Sunday, November 6, 1994
The Des Moines Register
'Earth 2' civilians attempt to colonize a distant
earth
by Mike Hughes
What we really need, maybe, is one more good planet.
The current earth has trouble, but we could find another. Then we'd
move there and be happy. Meet "Earth 2," which has its much-delayed
premiere at 6 tonight on NBC. It hopes to be different. "It is really,
to our understanding, the first science-fiction show set entirely on
another planet," says producer Mark Levin.
OK, count that as a tiny difference. There are some bigger matters
at work here.
"A lot of science fiction has been about a military unit," says producer
Carol Flint. "We've got (civilians) thrown together, and they have to
work together." "Earth 2" tries to be sci-fi's de-militarized zone.
Eclectic Bunch
"(We're) breaking down all the militaristic tonality that has kind
of qualified the genre before," Levin says. "And say: 'What if real
people really had to contend with these people?' "
Sunday's opener introduces:
Devon Adair (Debrah Farentino), a wealthy woman whose son is dying
in a space station. She stakes a mission to investigate a planet --
20 light years away -- that's similar to Earth.
Alonzo Solace (Antonio Sabato Jr.), her pilot. Yes, he's a handsome
hotshot.
John Danziger (Clancy Brown), his mechanic.
Dr. Julia Stern (Jessica Steen), hurled into crisis. "(She's) a young
woman doctor who has never practiced alone before," Flint says.
Two children.
A bureaucrat (John Gegenhuber) and his wife (Rebecca Gayheart) -- the
only person onboard who's ever lived on a real planet, not a space station.
And Yale (Sullivan Walker), who fits no clear category. "(He's) a man,
but he has had his memory washed, and he has had encyclopedic computer
knowledge implanted," Flint says.
"Wagon Train-Type Story"
They crash-land on the wrong side of a planet and must begin plowing
past unknown places and beings.
Michael Duggan, another producer, says it all started with an idea
at Amblin: "What would it be like if we had a show that revolved around
a wagon train-type story on another planet?"

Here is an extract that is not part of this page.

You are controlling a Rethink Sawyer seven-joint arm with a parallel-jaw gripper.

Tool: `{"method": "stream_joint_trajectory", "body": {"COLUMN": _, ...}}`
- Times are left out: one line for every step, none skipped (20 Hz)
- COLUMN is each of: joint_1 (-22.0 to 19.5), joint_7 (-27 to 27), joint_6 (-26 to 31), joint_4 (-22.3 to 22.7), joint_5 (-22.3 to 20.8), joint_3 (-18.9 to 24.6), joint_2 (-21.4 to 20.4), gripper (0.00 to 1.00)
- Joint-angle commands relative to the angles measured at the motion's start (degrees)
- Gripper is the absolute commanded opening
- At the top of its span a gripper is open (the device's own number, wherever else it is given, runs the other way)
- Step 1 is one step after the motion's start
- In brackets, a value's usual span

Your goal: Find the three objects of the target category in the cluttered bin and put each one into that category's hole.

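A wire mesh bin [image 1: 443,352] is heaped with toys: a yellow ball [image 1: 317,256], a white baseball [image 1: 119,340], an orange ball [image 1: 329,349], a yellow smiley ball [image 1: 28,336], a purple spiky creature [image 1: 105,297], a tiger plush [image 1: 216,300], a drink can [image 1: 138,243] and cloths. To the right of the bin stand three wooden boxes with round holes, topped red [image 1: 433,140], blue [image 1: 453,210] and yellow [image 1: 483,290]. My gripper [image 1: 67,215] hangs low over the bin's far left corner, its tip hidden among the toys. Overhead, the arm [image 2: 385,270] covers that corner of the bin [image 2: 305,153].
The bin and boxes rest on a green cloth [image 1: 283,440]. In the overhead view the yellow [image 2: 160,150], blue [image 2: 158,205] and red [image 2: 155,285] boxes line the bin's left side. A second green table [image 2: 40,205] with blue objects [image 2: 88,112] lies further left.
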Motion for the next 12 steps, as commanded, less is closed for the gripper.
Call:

The actors seem as far-flung as the characters. Sabato is a native
of Rome, Walker is a native of Trinidad; their screen images are just
as diverse.
Sabato was a teen sex symbol on "General Hospital"; Brown was a menacing
villain in "Loves, Lies and Murder." Steen was a taut activist on "Homefront";
Farentino was a love interest in "NYPD Blue."
Throw them together on a distant set, mix in some children, and what
do you get?
"Tony (Sabato) was the Pied Piper of the set," Farentino says. "That's
his social life."
Life in Santa Fe
The show is filmed near Sante Fe, N.M., giving camera operators some
fresh opportunities. "There are areas in New Mexico that do look other-worldly,"
Duggan says.
But what about the actors? Far from Hollywood, they adjust to different
values.
"It's just beautiful, driving there," Sabato says. "You wake up every
morning and it's just clean. There's no traffic, no smog."
Farentino agrees. "We've seen stars at night that you don't see .
. . Driving to the set one day, I saw a thunderstorm to the left and
blue sky to the right."
And Brown puts it bluntly: "The further away from L.A., the better
for me."
Brown may be understated on some matters, but he's passionate about
the show's themes. "Earth 2" strips away authority figures and lets
people act individually.
"It is simply survival, much as it was in the settling of America,"
he says.
"And that brings with it a lot of moral problems and ethical issues.
If a species is threatening your child, are you justified in destroying
that species, or should you let your child die?
"(These are) basic survival issues. . . . That reduces it to a real
visceral level, and that's really what I like."